Aim of the task — Copy out all lines bearing the word "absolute" from the listing below.

Input data —

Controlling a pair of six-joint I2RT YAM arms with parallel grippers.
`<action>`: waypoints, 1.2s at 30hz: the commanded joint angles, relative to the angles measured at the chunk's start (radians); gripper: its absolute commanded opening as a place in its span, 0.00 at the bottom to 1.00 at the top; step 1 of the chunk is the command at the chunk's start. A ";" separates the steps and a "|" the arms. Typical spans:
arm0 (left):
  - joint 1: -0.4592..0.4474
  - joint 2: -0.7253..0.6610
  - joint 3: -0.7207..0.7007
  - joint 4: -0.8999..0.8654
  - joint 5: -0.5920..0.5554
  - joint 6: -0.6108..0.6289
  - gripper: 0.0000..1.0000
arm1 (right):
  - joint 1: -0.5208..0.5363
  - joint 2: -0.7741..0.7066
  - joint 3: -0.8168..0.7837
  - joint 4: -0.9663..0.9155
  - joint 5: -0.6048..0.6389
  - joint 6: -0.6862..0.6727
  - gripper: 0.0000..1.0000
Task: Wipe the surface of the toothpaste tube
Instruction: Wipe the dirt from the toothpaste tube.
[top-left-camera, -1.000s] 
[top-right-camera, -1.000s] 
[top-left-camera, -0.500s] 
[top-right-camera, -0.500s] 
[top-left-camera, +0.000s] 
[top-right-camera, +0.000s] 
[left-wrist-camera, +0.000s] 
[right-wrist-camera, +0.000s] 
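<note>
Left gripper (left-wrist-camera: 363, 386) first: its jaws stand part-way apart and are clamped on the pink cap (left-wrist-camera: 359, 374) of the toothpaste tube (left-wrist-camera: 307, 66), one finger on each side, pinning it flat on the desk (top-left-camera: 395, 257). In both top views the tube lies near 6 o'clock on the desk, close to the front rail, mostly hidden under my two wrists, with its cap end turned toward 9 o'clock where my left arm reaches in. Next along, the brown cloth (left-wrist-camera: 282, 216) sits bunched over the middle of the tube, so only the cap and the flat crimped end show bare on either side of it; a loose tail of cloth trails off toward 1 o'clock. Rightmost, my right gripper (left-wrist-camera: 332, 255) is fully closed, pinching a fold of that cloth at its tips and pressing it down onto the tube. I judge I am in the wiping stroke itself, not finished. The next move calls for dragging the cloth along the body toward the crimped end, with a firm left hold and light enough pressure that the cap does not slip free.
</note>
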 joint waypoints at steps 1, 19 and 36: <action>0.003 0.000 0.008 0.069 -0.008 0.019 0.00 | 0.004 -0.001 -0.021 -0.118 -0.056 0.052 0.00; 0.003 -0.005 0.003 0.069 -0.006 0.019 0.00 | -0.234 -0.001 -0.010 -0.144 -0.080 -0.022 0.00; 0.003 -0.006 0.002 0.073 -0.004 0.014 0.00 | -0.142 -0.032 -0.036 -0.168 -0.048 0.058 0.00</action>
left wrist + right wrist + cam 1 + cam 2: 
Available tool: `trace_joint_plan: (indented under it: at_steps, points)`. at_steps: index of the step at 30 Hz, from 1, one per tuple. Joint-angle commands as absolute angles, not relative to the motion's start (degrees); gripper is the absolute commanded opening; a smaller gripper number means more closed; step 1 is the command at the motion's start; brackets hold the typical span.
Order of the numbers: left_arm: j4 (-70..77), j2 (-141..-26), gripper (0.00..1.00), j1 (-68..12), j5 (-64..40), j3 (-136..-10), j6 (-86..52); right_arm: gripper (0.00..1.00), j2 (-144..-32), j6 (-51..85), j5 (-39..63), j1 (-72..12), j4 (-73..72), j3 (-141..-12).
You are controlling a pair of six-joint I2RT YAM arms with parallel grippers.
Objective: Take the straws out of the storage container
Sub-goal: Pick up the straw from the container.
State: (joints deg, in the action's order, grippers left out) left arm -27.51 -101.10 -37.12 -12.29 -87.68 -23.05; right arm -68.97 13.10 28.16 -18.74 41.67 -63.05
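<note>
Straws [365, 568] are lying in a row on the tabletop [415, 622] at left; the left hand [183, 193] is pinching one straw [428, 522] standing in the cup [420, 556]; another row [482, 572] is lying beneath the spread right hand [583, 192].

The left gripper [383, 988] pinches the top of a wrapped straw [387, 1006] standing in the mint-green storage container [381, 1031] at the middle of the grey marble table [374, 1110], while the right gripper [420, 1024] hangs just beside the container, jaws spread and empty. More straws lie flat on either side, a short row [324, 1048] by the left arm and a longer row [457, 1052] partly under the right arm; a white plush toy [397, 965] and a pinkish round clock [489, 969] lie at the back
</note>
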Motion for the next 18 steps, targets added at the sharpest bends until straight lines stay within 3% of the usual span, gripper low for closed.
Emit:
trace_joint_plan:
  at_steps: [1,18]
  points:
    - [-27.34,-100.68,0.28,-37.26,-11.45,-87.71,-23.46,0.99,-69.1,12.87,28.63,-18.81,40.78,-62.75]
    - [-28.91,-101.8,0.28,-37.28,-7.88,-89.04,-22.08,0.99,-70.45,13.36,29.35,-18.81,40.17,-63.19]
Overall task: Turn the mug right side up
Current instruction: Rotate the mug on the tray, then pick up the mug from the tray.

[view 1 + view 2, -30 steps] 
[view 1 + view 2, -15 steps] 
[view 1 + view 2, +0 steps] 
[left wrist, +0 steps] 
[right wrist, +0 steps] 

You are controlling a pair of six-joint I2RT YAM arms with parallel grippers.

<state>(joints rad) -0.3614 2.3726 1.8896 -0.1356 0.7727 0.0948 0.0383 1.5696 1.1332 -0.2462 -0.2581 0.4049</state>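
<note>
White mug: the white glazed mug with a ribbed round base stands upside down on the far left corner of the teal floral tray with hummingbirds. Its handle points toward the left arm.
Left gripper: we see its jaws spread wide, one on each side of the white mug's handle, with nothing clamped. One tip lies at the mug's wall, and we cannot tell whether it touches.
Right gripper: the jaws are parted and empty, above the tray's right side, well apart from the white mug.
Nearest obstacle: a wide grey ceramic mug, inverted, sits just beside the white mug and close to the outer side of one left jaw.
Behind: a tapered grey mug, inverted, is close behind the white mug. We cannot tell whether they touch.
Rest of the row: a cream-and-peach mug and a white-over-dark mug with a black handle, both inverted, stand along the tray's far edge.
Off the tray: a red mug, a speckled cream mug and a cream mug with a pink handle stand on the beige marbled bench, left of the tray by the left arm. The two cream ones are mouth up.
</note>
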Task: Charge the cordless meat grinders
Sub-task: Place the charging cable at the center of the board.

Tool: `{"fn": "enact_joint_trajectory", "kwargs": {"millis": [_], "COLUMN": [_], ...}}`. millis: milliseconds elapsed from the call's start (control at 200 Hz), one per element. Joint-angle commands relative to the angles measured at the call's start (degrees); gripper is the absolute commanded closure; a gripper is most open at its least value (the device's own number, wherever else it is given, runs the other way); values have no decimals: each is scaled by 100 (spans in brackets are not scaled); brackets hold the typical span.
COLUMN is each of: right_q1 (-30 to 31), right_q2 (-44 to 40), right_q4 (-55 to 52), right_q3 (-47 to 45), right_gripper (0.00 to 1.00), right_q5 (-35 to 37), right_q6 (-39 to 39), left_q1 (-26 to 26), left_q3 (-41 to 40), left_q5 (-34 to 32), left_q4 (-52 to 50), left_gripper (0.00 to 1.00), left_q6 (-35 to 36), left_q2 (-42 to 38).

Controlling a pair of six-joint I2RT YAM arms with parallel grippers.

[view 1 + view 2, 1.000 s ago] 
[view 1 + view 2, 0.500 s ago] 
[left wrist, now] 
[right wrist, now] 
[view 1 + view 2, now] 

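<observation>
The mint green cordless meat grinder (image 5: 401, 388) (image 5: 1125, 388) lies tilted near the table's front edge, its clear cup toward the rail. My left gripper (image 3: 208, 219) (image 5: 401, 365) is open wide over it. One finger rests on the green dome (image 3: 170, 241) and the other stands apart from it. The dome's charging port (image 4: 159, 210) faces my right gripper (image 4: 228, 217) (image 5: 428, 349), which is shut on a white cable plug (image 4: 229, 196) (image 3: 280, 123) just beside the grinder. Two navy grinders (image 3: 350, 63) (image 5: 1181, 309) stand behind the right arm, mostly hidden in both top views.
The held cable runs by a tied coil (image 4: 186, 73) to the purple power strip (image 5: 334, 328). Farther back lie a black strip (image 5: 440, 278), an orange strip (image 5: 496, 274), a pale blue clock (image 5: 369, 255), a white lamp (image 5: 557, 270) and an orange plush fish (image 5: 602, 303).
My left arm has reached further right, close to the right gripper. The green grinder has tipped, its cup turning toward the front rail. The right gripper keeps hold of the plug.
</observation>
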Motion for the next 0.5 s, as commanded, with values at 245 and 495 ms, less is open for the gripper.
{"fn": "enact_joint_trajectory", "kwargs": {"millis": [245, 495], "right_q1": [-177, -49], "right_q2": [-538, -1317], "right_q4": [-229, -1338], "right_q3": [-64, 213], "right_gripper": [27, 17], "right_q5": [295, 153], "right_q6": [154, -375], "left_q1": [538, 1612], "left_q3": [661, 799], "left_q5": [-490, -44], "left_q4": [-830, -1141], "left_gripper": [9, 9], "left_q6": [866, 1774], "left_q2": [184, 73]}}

Exercise response —
`<action>`: waypoints, 1.2s at 30hz: the commanded joint angles, relative to the angles measured at the chunk's start (radians); gripper: its absolute commanded opening as a place in its span, 0.00 at the bottom to 1.00 at the top; step 1 of the chunk is the command at the chunk's start. A ";" separates the steps and a "|" the arms. Typical spans:
Available tool: `trace_joint_plan: (indented under it: at_steps, points)`. at_steps: index of the step at 30 Hz, from 1, one per tuple. Joint-angle commands as absolute angles, not relative to the motion's start (degrees); gripper is the absolute commanded opening; a smaller gripper number means more closed; step 1 is the command at the motion's start; brackets hold the typical span.
Tool: `{"fn": "enact_joint_trajectory", "kwargs": {"millis": [_], "COLUMN": [_], ...}}`. millis: milliseconds elapsed from the call's start (control at 200 Hz), one per element. Joint-angle commands relative to the angles measured at the call's start (degrees); gripper is the absolute commanded closure; a gripper is most open at its least value (the device's own number, wherever else it is given, runs the other way); values have no decimals: each is scaled by 100 (spans in brackets are not scaled); brackets hold the typical span.

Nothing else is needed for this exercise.